REPORT 11 September 2016

September is national preparedness month. Being prepared for an emergency means that you should be able to be self-reliant for at least three days without utilities, water service, sewer services, access to supermarkets or local services, and maybe even without response from police, fire or rescue.

Preparing can start with four important steps:

  • Be informed about emergencies that could happen in your community and neighborhood.
  • Identify where you can get sources of information in your community that will be helpful before, during, and after an emergency.
  • Make a plan for what you will do in an emergency.
  • Build an emergency supply kit for your home, car, and work.

Ensure that each member of your family knows where to go to get important life safety and official and up-to-date disaster information.  Take advantage of social media, and “like” or follow official news media outlets, local and provincial emergency management agencies, and the Weather Service.  Subscribe to weather alerts on your smart phone if possible and maintain up to date contact phone numbers for your family and others you may need to connect with.

Make an emergency communications plan that includes information about where your family will meet if a disaster strikes and how you will communicate with one another.  Establish a contact person that family members can call to notify they are safe.  Keep in mind up-to-date prescription and medical information about each member of your family and other special medical or functional access needs, as well as planning for the needs of your pets, as you plan.

Build an emergency supply kit at home that includes the essential food items and supplies you will need to survive a disaster situation.  Include basic first aid items, flashlights with extra batteries, a portable radio, personal hygiene items and an extra set of clothes, a warm blanket and basic tools, pet supplies, and cash in case credit and debit cards cannot be used.
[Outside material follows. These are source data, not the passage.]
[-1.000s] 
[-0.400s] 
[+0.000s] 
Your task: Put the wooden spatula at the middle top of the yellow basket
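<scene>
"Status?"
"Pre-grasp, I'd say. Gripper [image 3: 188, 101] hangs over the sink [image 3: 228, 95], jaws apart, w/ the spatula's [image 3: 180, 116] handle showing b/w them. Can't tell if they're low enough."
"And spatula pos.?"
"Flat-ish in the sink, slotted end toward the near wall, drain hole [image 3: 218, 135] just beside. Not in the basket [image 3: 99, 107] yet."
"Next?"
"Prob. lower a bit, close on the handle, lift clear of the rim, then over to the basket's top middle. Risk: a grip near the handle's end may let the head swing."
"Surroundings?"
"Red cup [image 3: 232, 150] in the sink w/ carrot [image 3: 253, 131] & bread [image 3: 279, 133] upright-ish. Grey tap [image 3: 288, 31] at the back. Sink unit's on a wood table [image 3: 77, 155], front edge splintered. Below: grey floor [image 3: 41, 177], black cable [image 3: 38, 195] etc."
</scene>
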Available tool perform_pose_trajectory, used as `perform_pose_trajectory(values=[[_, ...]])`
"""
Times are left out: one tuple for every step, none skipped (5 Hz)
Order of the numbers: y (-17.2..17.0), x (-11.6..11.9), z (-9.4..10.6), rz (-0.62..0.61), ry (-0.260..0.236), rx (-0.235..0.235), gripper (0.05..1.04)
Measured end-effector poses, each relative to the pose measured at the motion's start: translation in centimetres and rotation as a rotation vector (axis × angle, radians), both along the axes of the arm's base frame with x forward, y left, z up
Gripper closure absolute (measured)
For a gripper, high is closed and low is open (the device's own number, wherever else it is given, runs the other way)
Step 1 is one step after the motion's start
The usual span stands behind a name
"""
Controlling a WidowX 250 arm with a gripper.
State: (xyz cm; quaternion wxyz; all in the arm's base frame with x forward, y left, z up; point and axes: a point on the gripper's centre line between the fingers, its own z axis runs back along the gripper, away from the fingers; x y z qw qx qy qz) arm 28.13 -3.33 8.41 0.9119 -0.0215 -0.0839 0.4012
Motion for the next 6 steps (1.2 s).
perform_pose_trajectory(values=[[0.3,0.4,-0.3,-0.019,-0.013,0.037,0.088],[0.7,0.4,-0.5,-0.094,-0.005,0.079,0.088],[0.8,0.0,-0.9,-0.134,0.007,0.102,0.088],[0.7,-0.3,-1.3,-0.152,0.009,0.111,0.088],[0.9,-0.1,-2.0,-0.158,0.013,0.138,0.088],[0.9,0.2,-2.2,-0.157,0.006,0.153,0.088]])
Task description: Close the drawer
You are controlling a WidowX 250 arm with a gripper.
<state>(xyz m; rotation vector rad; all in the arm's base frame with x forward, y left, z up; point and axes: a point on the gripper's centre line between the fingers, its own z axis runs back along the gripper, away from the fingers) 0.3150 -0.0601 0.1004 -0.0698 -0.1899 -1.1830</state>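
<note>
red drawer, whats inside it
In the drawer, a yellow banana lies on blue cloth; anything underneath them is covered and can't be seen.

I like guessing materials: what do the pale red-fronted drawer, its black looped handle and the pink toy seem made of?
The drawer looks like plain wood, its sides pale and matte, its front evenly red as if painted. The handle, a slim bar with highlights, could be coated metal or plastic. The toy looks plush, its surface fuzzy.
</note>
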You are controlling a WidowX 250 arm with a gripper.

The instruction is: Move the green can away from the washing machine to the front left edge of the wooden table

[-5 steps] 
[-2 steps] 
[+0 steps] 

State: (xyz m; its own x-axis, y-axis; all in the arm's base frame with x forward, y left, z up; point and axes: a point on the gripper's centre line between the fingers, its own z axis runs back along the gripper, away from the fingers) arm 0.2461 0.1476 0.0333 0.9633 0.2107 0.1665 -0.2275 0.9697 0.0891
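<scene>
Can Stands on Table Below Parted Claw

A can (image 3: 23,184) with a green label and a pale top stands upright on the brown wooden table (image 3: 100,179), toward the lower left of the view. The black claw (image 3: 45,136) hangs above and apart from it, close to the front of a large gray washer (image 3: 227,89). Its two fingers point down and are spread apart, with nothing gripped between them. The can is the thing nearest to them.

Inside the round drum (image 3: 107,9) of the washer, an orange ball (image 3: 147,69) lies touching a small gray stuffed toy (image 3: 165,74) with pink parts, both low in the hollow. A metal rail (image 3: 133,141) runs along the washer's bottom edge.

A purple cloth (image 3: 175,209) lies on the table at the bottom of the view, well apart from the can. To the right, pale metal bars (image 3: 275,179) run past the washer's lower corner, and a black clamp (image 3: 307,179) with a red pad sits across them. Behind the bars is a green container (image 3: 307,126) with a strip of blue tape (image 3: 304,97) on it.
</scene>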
Additionally, a 3-day supply of non-perishable food items for each member of your family should be part of your kit, as well as five litres of water per person per day. And, of course, make sure your mobile amateur radio kit is working, there is no corrosion on the antenna connectors, and you have spare fuses for the inline fuses in your power cables from the car battery. Thank you to KRWP.org for the core of this insert.
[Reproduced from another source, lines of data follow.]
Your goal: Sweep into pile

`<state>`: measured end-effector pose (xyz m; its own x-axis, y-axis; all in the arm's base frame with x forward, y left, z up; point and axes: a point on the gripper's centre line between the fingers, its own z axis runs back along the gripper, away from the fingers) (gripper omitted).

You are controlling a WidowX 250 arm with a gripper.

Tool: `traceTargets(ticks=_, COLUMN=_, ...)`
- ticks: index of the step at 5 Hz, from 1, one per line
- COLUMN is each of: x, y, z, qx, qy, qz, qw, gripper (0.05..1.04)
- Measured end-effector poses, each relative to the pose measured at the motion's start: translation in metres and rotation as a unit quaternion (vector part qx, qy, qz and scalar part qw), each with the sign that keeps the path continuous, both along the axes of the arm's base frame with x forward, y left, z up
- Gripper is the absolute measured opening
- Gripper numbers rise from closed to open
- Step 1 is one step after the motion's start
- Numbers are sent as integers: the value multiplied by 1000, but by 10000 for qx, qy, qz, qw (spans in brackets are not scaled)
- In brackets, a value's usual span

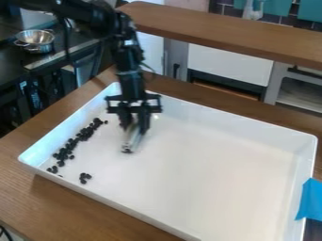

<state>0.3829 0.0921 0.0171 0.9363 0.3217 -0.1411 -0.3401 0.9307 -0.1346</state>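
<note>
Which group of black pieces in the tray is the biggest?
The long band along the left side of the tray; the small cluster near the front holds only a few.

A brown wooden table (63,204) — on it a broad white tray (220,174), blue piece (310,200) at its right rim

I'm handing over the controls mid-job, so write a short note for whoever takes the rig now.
Gripper: over the tray, closed on a pale tool, dark at its lower end; can't tell if that is pieces or part of the tool.
Dark pieces: mostly strung out along the tray's left side in the picture; a small cluster lies apart near the front corner.
Done: tool in grip; no single pile yet.
Left: sweep strip and cluster together.
</note>
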Motion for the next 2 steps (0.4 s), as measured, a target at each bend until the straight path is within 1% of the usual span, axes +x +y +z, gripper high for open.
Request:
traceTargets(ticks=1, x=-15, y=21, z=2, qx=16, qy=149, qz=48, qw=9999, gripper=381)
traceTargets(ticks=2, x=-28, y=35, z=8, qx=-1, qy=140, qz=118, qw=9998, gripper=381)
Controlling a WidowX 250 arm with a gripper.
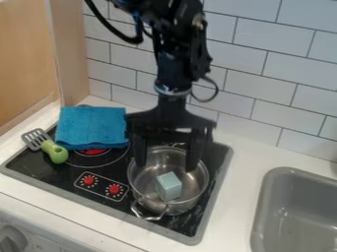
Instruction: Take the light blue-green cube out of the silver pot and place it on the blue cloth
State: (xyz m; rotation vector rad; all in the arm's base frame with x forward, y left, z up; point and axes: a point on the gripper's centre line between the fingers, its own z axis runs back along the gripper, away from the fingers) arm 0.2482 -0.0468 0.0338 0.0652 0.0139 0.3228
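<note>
My gripper [167, 162] hangs over the back part of a steel pot [146, 189], its two fingers wide apart with nothing between them. Inside the pot, toward its front, lies a pale blue-green block [169, 186], a little below and in front of the fingertips. The pot stands on the right side of the black stove top [113, 175], one looped handle facing the front.
A folded blue cloth [91, 127] lies at the stove's back left. Beside it rests a slotted spatula with a green handle [54, 151]. A grey sink [296, 211] is at the right, and a tiled wall [263, 83] rises behind.
</note>
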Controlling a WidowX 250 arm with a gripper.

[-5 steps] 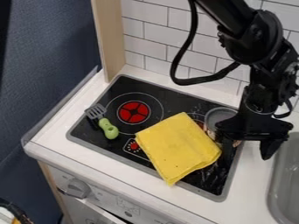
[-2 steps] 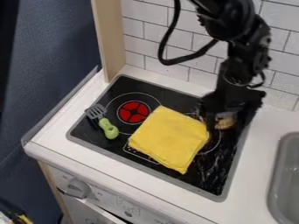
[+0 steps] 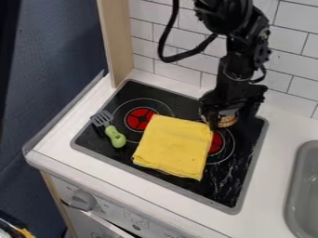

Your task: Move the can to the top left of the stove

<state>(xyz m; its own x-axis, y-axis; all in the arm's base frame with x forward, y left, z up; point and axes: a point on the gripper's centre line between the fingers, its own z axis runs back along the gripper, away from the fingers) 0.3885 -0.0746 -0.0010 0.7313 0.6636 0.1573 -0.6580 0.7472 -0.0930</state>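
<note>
A black stovetop [image 3: 211, 188] is set into the white counter [image 3: 282, 128] beneath the gripper [image 3: 231, 122]. Left of it, a yellow cloth [image 3: 175, 146] is laid (one burner [image 3: 216, 143] is partly covered); farther left, a green-handled spatula [image 3: 114, 136] is placed.

The cloth [image 3: 175, 147] is yellow, the spatula handle [image 3: 115, 136] apparently light green.

End effector [image 3: 232, 116] over back right of stove [image 3: 217, 188], can [image 3: 228, 121] between its fingers. Yellow cloth [image 3: 174, 146] lies across stove middle, partly covering left burner [image 3: 138, 118] and right burner [image 3: 215, 143]. Green-handled spatula [image 3: 115, 136] at stove's left side. Grey sink [image 3: 292, 186] set in white surface [image 3: 276, 144], right of stove. Tiled wall [image 3: 180, 35] behind.
</note>
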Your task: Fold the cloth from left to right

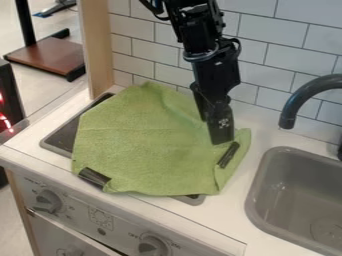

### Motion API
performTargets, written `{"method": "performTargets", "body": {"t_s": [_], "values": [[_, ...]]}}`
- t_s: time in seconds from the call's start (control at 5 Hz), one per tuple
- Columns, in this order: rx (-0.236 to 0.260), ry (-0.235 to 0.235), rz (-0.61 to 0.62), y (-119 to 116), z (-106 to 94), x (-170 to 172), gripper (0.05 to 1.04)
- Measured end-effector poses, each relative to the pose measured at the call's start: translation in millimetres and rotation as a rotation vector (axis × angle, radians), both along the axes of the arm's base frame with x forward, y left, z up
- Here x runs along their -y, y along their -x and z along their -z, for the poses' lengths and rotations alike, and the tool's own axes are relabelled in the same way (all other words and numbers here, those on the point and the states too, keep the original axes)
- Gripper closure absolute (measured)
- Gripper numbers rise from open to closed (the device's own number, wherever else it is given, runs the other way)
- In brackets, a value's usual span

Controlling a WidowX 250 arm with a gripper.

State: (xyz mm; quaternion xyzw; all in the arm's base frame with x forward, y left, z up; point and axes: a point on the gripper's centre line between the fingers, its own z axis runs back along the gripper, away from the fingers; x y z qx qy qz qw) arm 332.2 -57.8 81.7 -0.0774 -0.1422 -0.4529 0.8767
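Cloth [143, 142] over stove top [59, 136], left on worktop [227, 212]. Sink [277, 187] right of cloth, faucet [300, 97] at its far side. Tiled wall [264, 72] behind. Knobs [48, 200] near side, below.

A toy kitchen: a curved dark-grey faucet [302, 97] stands over a grey rounded sink [256, 200]; behind the sink runs white rectangular wall tiling [262, 55], and front-left of it sit round grey stove knobs [152, 246].

Looks down at a slant from a fixed spot above the table's [230, 210] front edge, facing the tiled wall [260, 55] behind; sits near enough to cut off the sink [254, 192], yet takes in the table's left edge.
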Motion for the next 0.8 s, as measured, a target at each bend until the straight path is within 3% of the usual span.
{"method": "performTargets", "body": {"t_s": [0.2,0.4,0.8], "values": [[-0.025,0.002,-0.005,3,7.9,0,0.083],[-0.043,0.033,-0.133,11,13.4,-25,0.083],[-0.010,-0.005,-0.442,23,-2.9,-91,0.083]]}}
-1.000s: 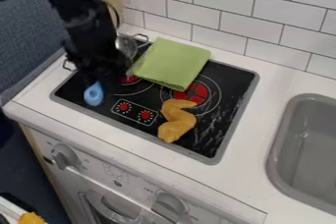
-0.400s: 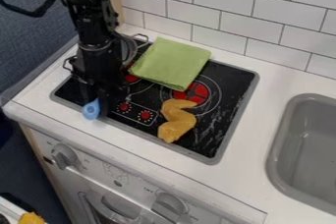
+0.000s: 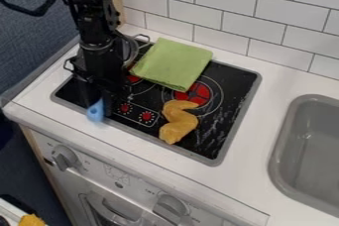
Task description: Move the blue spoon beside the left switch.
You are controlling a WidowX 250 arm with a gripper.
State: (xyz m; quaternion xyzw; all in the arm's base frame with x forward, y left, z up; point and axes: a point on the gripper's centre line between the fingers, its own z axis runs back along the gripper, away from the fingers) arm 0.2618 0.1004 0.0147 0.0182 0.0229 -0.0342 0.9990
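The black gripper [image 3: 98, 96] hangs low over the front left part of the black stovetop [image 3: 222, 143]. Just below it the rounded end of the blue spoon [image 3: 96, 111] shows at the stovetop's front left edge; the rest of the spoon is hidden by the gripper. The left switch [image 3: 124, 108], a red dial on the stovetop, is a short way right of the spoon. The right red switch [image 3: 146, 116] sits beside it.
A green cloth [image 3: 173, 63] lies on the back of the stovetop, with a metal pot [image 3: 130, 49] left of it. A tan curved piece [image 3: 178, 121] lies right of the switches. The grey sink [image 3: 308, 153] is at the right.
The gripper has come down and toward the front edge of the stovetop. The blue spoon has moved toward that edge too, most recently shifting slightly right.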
On the matter of transmitting emergency messages, Gordon KX4Z, has done an interesting study comparing messages being sent by voice, by PSK31, by MT63-2K, and by Winlink. Various limiting factors in each protocol do provide problems, with the estimated efficiency of the first 3 systems being assessed at about 50%. Winlink becomes more efficient as messages to send get bigger, because the message headers and error-correction handshakes get less. Gordon estimates the number of 50-word messages able to be sent per minute by voice as 0.3, for PSK31 0.48, for MT63-2K 2, and for Winlink 3.02. He says Winlink messages are 10 times faster for multiple short messages, and up to 69 times faster for large files. His concluding paragraph reads:

“One digital station using a faster digital protocol (MT63 – 2K) is likely to be able to perform the same throughput of short, 50-word emergency messages as 6 voice stations. One WINLINK station using the same Signalink equipment may be able to perform the throughput of 10 voice stations, with error-corrected text transmission. For larger data files, the throughput of the WINLINK station dramatically improves to over 1,000 words per minute, apparently due to decrease in the required message overhead baggage—making it the equivalent of over SIXTY voice stations working together.

“Because of this tremendous throughput advantage in emergency communications, it would be useful both to develop, train, and include both digital and WINLINK-based HF stations in emergency communications planning”. All in all, a good reason to train our HAMNET members in Winlink-based communications. You can read his article at   http://qsl.net/kx4z/ThroughPutWeb.pdf    Thanks, Gordon!

In a propagation report issued by the ARRL news this week, Propagation guru Carl Luetzelschwab, K9LA, says that, while conditions on 12 and 10 meters will pick up as they always do in our Spring, F2 propagation on those bands will decline thereafter, with only sporadic E during the summer months as a possible saving grace. On the other hand, the lower bands — 160, 80, and 40 meters — should be good going forward, and 20 and 17 meters will be the mainstays of daylight HF propagation. He said data suggest that Cycle 24, the current solar cycle, will bottom out in 2020, and advised that radio amateurs may need to lower their expectations on the higher bands (and 6 meters) looking beyond that.

“I think the only conclusion we can make with some confidence is that we are headed for some small cycles,” he said. He cited various evidence related to the Sun’s polar fields — which appear to be decreasing in strength, A index trends, and cosmic ray data, to support his assertion. Luetzelschwab cautioned, however, that past performance does not necessarily predict future performance.

“There seems to be a good correlation between how long a solar minimum is and the next solar cycle,” said Luetzelschwab. “The longer you spend at solar minimum, the smaller the next cycle.” He observed that hams active since the 1950s and 1960s have experienced short inter-cycle solar minimums of approximately 2 years, until the one between Cycle 23 and Cycle 24, which lasted about 4 years.

Let’s hope his pessimism is unfounded.

This is Dave Reece ZS1DFR reporting for HAMNET in South Africa.